── RECORDS TO USE

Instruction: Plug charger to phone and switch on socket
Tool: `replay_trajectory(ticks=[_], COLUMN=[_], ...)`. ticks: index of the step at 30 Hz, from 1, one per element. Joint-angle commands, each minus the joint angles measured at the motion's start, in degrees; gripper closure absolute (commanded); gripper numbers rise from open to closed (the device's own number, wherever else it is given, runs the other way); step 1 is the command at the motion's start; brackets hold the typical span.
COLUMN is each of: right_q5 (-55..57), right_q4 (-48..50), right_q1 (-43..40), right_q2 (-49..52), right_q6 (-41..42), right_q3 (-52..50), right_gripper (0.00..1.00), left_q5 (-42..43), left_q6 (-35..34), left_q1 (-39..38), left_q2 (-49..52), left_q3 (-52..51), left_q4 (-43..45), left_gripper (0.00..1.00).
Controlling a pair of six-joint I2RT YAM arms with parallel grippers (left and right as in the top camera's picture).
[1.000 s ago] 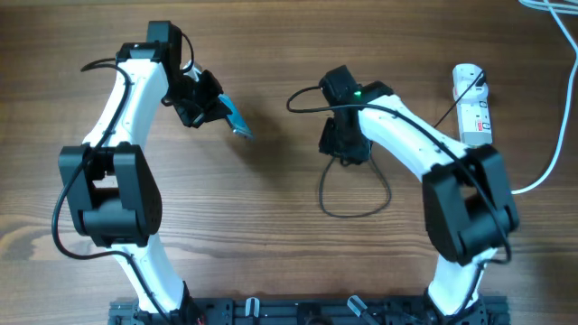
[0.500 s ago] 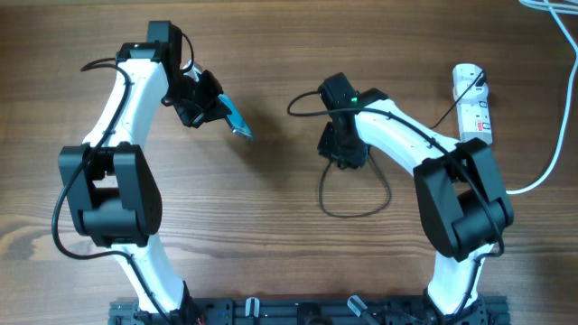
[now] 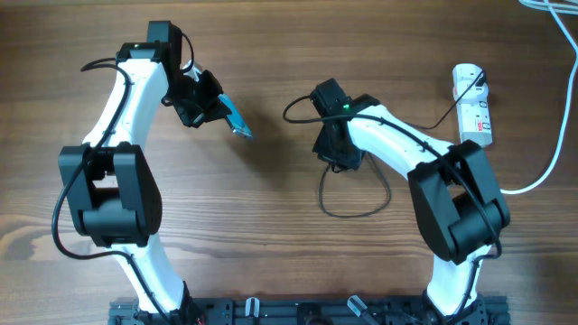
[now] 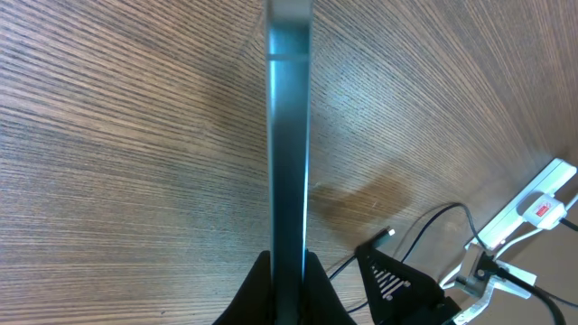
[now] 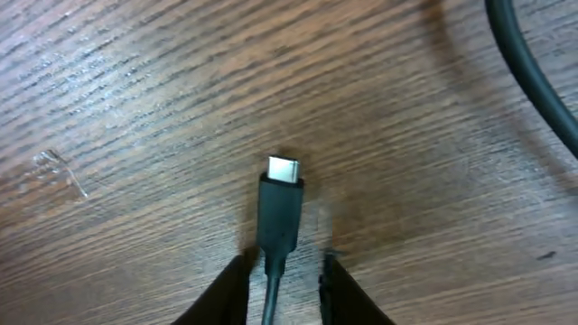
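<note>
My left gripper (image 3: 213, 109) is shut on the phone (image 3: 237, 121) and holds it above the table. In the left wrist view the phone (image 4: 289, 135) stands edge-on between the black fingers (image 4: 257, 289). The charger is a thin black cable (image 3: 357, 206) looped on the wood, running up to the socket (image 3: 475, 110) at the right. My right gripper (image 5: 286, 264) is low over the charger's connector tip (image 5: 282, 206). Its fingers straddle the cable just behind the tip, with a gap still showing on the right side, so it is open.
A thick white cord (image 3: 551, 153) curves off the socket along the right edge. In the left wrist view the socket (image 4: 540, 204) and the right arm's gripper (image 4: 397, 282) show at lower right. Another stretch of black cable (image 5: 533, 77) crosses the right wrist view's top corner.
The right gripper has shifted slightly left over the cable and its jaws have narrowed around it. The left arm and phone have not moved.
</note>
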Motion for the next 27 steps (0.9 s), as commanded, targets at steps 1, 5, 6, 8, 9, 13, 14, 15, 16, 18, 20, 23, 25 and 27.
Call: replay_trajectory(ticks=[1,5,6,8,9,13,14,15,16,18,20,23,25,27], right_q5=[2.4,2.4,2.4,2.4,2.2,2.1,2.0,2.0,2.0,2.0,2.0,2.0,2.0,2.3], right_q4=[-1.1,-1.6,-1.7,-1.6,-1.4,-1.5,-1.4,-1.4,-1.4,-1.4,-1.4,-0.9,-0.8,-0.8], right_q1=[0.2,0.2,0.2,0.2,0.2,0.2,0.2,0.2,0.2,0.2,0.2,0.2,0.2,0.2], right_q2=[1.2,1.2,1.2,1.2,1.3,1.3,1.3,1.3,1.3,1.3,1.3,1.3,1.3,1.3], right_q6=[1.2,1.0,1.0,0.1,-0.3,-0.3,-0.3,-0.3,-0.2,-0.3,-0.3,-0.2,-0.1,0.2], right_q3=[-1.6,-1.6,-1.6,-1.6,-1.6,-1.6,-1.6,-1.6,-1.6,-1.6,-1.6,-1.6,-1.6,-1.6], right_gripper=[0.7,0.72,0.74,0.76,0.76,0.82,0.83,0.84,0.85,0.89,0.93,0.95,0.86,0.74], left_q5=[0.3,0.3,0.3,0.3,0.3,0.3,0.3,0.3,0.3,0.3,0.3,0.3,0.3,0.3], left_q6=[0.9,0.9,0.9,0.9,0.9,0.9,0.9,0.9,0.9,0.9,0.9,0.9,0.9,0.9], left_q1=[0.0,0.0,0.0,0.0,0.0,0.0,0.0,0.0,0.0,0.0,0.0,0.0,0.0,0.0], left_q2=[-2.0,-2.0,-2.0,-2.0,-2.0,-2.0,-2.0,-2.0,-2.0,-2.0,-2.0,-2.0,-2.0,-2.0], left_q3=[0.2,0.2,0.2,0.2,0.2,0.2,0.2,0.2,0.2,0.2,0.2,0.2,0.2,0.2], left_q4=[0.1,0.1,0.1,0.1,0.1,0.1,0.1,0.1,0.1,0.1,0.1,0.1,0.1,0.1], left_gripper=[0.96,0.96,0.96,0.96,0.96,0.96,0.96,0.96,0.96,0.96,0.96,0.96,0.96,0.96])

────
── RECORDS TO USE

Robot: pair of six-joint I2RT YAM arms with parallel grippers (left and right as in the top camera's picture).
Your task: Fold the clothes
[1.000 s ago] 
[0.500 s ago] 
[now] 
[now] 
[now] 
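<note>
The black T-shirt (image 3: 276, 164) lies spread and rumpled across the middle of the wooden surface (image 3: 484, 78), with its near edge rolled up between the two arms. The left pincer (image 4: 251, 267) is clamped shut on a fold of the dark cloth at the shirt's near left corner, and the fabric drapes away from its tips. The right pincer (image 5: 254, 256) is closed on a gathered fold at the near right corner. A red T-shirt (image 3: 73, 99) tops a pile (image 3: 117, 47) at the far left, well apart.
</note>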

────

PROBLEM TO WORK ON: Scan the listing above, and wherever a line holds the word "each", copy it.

ANSWER FOR THIS EXERCISE:
Tool: `replay_trajectory(ticks=[_], COLUMN=[_], ...)`. ticks: index of the step at 30 Hz, from 1, one per element. Joint-angle commands, each minus the joint angles measured at the motion's start, in degrees; gripper closure absolute (commanded); gripper numbers rise from open to closed (the device's own number, wherever else it is given, runs the other way); step 1 is the command at the motion's start; brackets hold the typical span.
COLUMN is each of: right_q5 (-55..57), right_q4 (-48..50), right_q1 (-43..40), right_q2 (-49..52), right_q6 (-41..42), right_q3 (-52..50), right_gripper (0.00..1.00), left_q5 (-42..43), left_q6 (-35..34), left_q1 (-39..38), left_q2 (-49..52), left_q3 (-52..51), left_q4 (-43..45), left_gripper (0.00..1.00).

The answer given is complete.